Gladwell will tell you about why one specific semicolon in the Constitution could mean Texas can divide itself into five different states whenever it wants. Why Brian Williams might not be the dirty, rotten liar most of the world thinks he is. And why the push for heart health ruined McDonald’s french fries. It’s a fascinating 40 minute ride, and Gladwell’s smooth, dulcet tone guarantees it’s also a comfortable one.
Maybe you knew Adolf Hitler painted, but did you know that he was into young adult novels? What about Saddam Hussein — did you know he wrote erotic fiction? Or that Osama Bin Laden was really, really into hentai porn? Host Robert Evans takes you into the unexplored recesses of the lives of history’s absolute worst people.

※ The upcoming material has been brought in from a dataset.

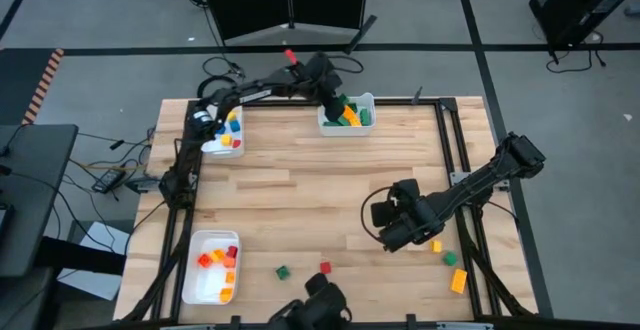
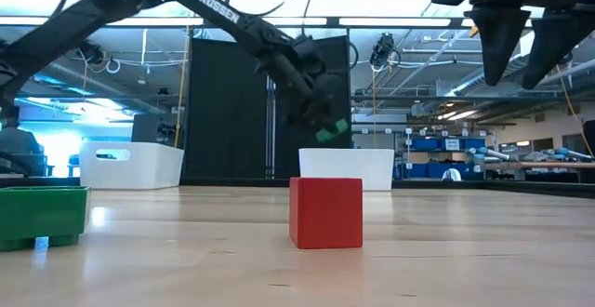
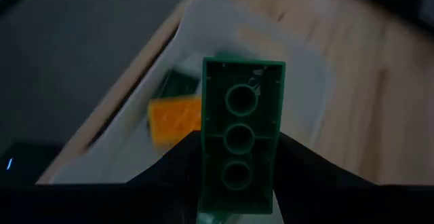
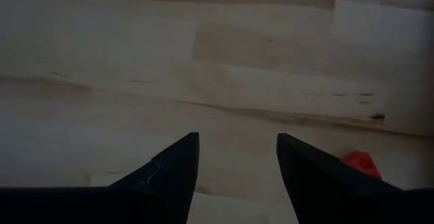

It makes sense that the monsters of humanity all come from interesting backgrounds, but until you listen to Behind the Bastards, you’d never guess just how wild the stories are. In fact, some of them are so zany it can start to feel suspect. For those occasions, Evans thankfully posts all his sources on the podcast’s webpage. For all of you who love to learn while you laugh, this is the podcast for you.
This is a beast unlike any other listed here. Dan Carlin, longtime radio and TV journalist and self-proclaimed “history fan but not a historian,” compiles mountains of research for every topic he touches. The result is a podcast that only makes two to four episodes per year — but wow are they whoppers. Carlin might spend three five-hour episodes bringing to life the Pacific theater of World War II. Or he’ll crank out 10 hours of material telling the story of Genghis Khan’s armies, and why they might have been the greatest force in human history up until the first World War.
Carlin tells listeners he’s endlessly fascinated by the extremes of the human experience, and it is this curiosity — sometimes morbid — that drives him to produce such exhaustive content. What was it like on the front lines of a medieval clash? How was the average person’s quality of life in Achaemenid Persia? Carlin explores questions like these, citing every piece of original source material he can find. It’s a fascinating listen, perfect for a long road trip or cabin fever.
I can’t remember a time when true crime wasn’t a hot genre in any medium, but My Favorite Murder has torn through all the podcast ratings metrics since it started in 2016. There’s something…relaxing(?) about the way comedian co-hosts Karen Kilgariff and Georgia Hardstark relish the bizarre details of the endless murders and other crimes they’ve unearthed.
For each episode, Hardstark and Kilgariff both pick a violent crime or a serial killer. They do their research, keeping each other in the dark. Then they record the episode, sharing what they found with each other. You’re getting to hear two people learn about jaw-dropping homicides each episode! It’s a lot of entertainment value per minute, and subsequently it’s an addicting podcast full of laughs and “Whaaat?!” moments. Perfect with a glass of cheap wine and a plate of nachos.
No matter where you fall on the cabin fever meter, most of us could use a refreshing change of pace. Sure, you may not have that twice-daily commute anymore, but you can still enjoy a good podcast. If your routine has grown stale, if you need entertainment to take the edge off chores, or if you’re home alone and need some simulated company during meal time, podcasts are a great solution. Whether your life needs some joy, comfort or fascinating depth, there’s something on this list to get you there. Happy listening!